Yeah, apparently you haven't heard them. They may be out of one's price range but when compared to less expensive loudspeakers, and others costing the same, their value becomes evident. However, at that price, and if they were still available, I'd go for a pair of Meadowlark Blue Heron IIs.


----------



## GregBe (Apr 20, 2006)

Sonnie has great advice. For your price range, I would definitely look at used. Nothing wrong with used speakers. I have done it before and will do it again.


----------



## Maceo23 (Mar 16, 2007)

If you're anywhere near San Fran, get the Vandersteen 1c's! They are a steal at retail price, $225 is just retarded.


----------



## Glenee (Aug 18, 2009)

Try Usher 520s


----------



## Jungle Jack (Jul 28, 2009)

Hello,
Sonnie's recommendations are spot on. Paradigm especially makes an excellent value speaker. I am also quite fond of PSB which is another Canadian company.

The Canadian companies have benefited greatly by Government funded subsidies and research facilities. If you could find a used pair of PSB Image 4T's, you would have a speaker which is comparable to speakers which cost multiples of its asking price.

If you could stretch your budget, these PSB Stratus Silver i's:http://cgi.videogon.com/cgi-bin/cl.pl?spkrmain&1255286287, are 2 thousand dollar speakers. Even at the original asking price they provided stunning value.

Without question, if having to stay in the 100-200 Dollar range, used is the only way to get anything worth owning.
Cheers,
JJ


----------



## walmat (Sep 10, 2009)

Listen to the PSB's. They're very affordable and even the lower lines sound great.


----------



## Jungle Jack (Jul 28, 2009)

Hello,
PSB's are an excellent alternative. Check out Upscale Audio. Kevin Deal the owner is semi famous and carries some amazing lines. Especially tubes. Moreover, he sells B Stock PSB Speakers for excellent prices. Add dot.com to his store and you will see the website. 

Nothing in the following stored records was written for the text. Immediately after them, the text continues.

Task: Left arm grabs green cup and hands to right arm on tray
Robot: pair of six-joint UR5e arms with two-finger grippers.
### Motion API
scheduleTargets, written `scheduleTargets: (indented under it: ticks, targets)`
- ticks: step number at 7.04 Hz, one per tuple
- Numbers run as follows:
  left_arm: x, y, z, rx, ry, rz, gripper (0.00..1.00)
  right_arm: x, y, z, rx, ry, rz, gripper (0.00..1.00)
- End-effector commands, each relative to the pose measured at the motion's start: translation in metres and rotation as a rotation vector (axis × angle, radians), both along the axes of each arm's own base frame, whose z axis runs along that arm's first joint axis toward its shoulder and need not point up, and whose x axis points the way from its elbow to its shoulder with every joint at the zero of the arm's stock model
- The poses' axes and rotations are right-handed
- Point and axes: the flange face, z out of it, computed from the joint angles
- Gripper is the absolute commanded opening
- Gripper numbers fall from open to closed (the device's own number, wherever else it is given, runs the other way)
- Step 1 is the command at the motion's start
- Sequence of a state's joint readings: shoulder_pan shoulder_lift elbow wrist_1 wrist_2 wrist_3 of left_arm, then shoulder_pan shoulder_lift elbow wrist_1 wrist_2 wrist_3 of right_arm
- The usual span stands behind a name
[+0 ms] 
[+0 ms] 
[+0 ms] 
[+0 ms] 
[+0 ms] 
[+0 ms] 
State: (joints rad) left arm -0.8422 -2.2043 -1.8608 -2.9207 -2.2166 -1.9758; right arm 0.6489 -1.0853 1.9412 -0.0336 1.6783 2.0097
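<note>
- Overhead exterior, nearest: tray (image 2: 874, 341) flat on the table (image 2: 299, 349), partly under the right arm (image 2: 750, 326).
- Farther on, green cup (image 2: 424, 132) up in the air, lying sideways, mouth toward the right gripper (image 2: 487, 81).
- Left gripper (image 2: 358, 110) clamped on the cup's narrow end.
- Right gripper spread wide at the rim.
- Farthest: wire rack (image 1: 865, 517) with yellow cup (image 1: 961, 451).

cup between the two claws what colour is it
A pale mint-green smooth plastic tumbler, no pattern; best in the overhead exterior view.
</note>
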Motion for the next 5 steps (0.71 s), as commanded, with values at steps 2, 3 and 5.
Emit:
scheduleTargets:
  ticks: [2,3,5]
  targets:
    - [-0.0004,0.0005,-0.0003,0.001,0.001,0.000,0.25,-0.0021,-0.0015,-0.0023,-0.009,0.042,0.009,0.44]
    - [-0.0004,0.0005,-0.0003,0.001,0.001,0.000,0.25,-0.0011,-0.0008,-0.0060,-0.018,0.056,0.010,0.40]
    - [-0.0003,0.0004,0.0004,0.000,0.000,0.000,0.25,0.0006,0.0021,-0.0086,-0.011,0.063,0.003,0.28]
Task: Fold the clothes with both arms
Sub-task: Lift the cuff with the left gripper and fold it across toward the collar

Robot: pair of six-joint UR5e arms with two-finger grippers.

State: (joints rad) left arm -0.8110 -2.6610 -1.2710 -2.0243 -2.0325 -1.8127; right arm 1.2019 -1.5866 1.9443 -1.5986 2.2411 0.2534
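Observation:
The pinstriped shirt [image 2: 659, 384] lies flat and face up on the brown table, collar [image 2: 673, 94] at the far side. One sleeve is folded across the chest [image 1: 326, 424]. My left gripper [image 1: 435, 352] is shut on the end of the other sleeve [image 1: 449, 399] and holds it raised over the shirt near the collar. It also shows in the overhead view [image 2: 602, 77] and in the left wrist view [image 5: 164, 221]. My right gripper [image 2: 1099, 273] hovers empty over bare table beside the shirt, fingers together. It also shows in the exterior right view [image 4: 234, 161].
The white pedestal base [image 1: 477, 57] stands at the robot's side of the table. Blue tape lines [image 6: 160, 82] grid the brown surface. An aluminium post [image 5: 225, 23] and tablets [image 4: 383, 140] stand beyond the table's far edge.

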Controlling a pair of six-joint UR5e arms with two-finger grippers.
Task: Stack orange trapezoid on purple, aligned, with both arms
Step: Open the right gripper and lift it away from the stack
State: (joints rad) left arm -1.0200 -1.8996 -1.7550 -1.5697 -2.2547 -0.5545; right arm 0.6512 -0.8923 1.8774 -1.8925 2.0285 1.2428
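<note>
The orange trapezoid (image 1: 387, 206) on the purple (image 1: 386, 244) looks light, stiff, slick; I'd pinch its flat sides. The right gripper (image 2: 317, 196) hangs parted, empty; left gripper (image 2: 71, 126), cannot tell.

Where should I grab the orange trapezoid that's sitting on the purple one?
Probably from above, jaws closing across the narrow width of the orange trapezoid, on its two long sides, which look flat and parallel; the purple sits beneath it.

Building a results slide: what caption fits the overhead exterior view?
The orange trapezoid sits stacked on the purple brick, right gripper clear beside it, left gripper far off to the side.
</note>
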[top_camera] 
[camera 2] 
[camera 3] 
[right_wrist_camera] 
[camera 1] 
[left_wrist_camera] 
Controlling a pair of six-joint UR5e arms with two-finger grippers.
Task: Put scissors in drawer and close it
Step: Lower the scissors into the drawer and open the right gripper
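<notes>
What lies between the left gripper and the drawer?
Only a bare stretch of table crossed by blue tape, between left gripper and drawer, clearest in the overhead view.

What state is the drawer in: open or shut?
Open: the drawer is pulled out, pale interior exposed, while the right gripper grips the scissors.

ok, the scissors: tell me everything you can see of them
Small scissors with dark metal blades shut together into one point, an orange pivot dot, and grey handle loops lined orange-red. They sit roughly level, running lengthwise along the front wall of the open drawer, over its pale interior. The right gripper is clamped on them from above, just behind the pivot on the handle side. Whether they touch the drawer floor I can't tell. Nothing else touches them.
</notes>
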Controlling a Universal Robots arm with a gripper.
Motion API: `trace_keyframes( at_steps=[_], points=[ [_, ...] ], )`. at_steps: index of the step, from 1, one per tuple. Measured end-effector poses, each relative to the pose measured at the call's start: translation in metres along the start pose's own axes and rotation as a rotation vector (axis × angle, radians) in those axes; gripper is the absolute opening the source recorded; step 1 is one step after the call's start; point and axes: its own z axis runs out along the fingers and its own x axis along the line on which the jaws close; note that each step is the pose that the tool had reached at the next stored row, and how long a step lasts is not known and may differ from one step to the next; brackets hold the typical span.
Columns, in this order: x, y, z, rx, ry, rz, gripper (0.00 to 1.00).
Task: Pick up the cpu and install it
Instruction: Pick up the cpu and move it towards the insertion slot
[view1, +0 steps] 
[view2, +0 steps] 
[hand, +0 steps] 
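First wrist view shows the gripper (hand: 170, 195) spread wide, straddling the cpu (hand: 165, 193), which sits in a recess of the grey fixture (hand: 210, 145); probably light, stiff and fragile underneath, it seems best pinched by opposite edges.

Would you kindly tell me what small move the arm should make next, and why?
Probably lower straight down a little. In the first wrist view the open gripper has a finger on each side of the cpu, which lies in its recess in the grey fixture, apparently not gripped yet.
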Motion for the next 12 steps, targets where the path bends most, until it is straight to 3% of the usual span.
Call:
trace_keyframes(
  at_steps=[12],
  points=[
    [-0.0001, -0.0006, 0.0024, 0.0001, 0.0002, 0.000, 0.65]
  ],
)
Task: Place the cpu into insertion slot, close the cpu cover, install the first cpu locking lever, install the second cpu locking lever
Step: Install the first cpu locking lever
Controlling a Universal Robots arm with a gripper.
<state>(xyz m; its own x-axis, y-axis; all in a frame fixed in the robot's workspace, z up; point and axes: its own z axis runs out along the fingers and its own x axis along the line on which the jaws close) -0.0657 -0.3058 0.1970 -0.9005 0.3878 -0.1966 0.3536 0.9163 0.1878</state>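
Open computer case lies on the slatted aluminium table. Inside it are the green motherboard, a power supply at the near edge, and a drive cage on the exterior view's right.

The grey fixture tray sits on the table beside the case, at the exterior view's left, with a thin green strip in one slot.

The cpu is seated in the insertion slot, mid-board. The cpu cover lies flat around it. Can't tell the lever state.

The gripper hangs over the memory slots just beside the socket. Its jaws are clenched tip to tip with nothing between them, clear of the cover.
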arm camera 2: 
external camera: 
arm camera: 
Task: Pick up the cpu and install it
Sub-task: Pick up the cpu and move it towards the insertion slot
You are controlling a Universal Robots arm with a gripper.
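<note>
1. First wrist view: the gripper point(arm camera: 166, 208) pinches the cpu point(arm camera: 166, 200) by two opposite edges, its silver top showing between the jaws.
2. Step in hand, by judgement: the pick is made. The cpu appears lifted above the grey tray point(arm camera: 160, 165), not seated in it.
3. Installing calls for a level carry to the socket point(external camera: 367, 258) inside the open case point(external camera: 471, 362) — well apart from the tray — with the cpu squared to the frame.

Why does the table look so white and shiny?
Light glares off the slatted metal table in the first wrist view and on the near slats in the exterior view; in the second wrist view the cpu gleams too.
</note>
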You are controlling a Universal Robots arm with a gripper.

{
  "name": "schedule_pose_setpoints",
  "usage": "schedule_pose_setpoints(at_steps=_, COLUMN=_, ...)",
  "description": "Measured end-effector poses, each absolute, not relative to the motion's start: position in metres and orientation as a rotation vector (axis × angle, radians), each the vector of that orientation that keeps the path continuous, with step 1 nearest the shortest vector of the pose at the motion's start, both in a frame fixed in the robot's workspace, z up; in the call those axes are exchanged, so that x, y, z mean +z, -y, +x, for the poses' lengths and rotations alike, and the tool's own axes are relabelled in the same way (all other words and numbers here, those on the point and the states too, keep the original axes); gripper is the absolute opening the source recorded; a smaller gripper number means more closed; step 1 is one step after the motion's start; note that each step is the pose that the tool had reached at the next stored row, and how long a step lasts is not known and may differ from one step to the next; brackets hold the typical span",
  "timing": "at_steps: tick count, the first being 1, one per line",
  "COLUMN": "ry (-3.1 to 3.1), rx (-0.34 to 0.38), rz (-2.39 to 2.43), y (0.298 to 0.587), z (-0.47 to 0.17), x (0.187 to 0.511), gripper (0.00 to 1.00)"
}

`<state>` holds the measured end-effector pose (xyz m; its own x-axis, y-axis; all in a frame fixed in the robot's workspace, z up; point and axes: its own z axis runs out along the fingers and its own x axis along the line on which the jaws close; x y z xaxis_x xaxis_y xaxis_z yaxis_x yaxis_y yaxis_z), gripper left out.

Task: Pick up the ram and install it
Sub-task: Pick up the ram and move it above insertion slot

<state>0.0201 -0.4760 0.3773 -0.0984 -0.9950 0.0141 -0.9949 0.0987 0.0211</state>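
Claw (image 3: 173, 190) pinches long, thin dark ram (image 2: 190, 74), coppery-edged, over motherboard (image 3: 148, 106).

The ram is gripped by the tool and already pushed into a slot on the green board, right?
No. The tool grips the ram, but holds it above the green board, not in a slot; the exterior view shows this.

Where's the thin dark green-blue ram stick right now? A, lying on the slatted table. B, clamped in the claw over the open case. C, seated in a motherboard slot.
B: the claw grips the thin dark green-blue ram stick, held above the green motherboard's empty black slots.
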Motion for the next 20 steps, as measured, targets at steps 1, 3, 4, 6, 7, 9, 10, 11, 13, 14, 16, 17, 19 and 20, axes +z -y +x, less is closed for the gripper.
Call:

A great thing about PSB is that they are not so rabidly against mailorder like Paradigm is and still makes excellent speakers. Most of the Canadian companies are awesome values due to Canada's investment in helping Speaker Companies flourish.
Cheers,
JJ


----------



## jung4g (Sep 14, 2009)

Sonnie said:


> B&W DM302 $175 OBO


I highly recommend these as well. I've got two pair matched with a CC3 center for my 5.1 setup. They sound amazing in a smaller space, but with a sub added and a 80-90Hz Crossover, they really open up. Very good clarity, and not a fatiguing sound at all. Plus they're small enought that the wife is cool with them.


----------